Collection entries:
# # # # #

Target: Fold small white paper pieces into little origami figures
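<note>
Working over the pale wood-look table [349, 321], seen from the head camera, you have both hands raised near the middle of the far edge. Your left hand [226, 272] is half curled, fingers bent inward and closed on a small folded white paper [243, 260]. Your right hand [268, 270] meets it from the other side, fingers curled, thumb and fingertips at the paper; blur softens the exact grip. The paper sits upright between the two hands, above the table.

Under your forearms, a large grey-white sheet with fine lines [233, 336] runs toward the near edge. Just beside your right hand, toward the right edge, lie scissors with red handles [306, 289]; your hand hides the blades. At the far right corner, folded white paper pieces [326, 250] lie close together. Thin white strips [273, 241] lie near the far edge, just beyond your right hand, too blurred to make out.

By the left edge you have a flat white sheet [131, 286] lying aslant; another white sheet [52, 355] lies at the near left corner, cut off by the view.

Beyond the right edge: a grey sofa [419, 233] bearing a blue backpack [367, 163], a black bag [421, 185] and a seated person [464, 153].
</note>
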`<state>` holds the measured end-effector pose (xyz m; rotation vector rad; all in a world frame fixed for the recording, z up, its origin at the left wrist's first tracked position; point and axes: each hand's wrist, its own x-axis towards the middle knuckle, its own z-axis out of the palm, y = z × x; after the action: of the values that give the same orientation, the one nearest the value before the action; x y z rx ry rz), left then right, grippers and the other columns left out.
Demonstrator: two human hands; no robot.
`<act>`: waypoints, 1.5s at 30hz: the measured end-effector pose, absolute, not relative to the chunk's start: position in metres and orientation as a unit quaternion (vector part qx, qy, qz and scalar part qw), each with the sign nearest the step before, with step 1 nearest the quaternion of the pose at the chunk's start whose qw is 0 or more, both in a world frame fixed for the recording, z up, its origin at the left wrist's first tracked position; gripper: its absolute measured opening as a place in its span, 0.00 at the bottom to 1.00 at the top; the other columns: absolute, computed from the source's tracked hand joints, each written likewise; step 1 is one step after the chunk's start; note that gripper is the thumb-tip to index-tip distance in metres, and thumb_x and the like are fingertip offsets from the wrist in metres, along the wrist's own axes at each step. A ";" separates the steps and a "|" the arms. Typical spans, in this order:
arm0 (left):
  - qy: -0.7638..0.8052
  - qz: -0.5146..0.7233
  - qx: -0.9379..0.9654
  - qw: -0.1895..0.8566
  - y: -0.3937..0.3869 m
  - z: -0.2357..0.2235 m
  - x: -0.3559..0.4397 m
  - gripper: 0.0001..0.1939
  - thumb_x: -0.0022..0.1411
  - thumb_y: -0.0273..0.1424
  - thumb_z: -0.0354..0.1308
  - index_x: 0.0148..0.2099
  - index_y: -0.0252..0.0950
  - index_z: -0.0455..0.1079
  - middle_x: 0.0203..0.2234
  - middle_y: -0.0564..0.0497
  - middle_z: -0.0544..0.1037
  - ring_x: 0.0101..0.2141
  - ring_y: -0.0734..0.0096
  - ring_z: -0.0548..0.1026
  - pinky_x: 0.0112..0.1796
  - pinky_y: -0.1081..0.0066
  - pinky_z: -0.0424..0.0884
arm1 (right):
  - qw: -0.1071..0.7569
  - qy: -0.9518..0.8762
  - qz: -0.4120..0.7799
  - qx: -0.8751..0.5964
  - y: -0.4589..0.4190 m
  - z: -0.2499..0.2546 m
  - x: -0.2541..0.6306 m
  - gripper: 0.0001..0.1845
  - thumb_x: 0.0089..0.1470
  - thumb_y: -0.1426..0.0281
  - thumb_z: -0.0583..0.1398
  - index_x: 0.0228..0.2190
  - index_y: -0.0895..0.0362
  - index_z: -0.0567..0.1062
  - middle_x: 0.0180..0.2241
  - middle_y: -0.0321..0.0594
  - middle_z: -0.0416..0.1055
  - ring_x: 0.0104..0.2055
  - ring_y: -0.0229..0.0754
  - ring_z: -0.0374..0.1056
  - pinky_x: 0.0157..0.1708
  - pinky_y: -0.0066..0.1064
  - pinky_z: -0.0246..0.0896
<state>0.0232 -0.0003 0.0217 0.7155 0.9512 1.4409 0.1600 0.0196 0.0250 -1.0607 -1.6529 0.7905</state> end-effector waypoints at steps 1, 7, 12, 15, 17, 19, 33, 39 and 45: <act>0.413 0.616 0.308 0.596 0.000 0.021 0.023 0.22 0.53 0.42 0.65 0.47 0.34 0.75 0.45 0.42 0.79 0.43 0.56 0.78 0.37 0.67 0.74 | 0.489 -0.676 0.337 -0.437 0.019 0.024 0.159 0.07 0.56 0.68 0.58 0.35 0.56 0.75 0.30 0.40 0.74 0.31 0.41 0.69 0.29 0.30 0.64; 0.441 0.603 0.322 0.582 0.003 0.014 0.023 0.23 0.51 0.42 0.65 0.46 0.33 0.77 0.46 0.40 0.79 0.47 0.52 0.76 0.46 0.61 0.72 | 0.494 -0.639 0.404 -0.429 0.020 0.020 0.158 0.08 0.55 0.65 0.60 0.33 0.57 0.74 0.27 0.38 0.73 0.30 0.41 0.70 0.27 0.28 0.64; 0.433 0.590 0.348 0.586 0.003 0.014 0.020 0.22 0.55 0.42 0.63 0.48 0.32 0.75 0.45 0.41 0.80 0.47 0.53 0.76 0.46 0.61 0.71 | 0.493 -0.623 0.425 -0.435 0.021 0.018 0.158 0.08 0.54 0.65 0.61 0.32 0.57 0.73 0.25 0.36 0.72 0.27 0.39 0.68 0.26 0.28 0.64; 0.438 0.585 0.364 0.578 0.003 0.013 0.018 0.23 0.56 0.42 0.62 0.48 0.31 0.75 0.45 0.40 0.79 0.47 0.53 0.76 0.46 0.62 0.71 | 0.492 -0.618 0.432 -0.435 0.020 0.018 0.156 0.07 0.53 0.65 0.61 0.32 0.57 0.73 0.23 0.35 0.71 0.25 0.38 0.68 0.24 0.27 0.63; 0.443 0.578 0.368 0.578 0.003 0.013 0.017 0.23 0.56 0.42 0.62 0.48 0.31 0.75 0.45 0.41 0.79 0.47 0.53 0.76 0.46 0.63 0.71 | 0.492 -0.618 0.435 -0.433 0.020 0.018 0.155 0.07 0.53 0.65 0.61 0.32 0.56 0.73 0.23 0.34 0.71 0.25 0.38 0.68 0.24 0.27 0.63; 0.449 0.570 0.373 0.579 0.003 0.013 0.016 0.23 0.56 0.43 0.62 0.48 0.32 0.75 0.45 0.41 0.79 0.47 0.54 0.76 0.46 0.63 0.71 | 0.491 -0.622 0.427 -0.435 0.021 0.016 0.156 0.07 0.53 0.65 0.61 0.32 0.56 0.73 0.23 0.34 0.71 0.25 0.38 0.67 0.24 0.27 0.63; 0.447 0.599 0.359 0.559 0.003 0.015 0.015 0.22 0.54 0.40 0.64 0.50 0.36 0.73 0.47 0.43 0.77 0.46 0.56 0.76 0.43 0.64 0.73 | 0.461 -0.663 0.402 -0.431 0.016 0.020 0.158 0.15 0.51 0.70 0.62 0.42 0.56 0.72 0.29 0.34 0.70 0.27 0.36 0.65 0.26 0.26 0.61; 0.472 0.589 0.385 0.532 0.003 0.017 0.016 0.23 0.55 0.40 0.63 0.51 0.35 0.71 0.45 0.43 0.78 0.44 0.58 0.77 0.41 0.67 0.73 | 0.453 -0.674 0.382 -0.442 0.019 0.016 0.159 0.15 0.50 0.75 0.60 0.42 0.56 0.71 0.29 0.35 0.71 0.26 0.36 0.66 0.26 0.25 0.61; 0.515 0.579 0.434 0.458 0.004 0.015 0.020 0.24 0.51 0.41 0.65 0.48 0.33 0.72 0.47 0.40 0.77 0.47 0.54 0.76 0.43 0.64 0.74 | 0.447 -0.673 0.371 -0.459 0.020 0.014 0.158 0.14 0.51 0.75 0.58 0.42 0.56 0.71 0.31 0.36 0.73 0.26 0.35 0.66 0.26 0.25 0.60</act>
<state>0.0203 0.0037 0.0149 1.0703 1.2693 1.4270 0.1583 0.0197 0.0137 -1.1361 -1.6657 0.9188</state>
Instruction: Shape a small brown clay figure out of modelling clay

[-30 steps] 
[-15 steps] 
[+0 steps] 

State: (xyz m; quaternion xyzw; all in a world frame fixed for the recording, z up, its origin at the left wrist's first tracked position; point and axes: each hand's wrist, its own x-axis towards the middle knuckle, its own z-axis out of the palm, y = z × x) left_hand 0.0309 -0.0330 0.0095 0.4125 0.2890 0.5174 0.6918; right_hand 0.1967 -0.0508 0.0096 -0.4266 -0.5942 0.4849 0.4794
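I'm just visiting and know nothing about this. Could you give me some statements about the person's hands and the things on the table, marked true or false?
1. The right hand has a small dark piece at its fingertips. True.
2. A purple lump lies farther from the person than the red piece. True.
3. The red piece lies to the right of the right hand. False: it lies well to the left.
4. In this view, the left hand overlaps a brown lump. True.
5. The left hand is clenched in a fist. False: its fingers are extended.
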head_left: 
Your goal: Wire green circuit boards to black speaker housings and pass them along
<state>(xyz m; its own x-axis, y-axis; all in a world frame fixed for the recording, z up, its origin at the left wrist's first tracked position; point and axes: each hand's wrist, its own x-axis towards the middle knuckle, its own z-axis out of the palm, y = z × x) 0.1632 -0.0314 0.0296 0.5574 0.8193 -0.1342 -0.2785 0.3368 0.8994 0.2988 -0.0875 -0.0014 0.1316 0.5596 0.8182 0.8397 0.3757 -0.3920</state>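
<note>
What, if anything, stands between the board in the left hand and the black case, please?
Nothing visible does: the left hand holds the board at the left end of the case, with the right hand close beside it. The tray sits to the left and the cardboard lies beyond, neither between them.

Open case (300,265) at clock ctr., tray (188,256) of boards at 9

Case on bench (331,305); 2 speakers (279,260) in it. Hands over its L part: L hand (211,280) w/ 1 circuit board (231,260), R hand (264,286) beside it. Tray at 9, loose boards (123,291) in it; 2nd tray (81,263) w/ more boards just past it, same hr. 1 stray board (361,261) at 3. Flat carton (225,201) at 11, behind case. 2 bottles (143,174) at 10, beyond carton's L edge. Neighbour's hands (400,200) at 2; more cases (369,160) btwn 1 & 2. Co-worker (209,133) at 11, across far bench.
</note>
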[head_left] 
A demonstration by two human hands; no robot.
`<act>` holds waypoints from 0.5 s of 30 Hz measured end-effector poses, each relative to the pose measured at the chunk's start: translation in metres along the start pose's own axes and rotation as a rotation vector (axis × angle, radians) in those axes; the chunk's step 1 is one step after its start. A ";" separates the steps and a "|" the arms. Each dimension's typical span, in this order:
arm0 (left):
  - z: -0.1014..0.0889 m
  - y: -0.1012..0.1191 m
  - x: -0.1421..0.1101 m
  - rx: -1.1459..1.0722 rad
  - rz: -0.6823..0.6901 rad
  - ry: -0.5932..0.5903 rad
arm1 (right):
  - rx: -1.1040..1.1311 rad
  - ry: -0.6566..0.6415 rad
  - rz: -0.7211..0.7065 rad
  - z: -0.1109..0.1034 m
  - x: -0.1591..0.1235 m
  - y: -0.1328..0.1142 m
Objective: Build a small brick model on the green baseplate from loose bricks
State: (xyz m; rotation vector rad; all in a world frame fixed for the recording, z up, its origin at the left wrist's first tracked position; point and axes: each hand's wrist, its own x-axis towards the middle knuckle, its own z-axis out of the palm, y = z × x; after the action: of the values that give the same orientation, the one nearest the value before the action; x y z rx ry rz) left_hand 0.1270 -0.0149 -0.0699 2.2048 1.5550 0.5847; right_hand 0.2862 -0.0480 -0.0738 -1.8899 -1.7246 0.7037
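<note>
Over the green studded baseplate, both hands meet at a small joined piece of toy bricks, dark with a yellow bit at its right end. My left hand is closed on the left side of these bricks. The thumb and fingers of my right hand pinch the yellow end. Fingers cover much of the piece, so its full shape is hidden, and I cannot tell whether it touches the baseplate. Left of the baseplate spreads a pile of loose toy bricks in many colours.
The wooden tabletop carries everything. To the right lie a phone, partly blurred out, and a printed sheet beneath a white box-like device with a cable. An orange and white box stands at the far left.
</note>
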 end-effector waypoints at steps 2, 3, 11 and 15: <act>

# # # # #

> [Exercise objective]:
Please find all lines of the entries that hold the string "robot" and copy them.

> [Answer section]:
Demonstrator: two human hands; no robot.
A demonstration by two human hands; no robot.

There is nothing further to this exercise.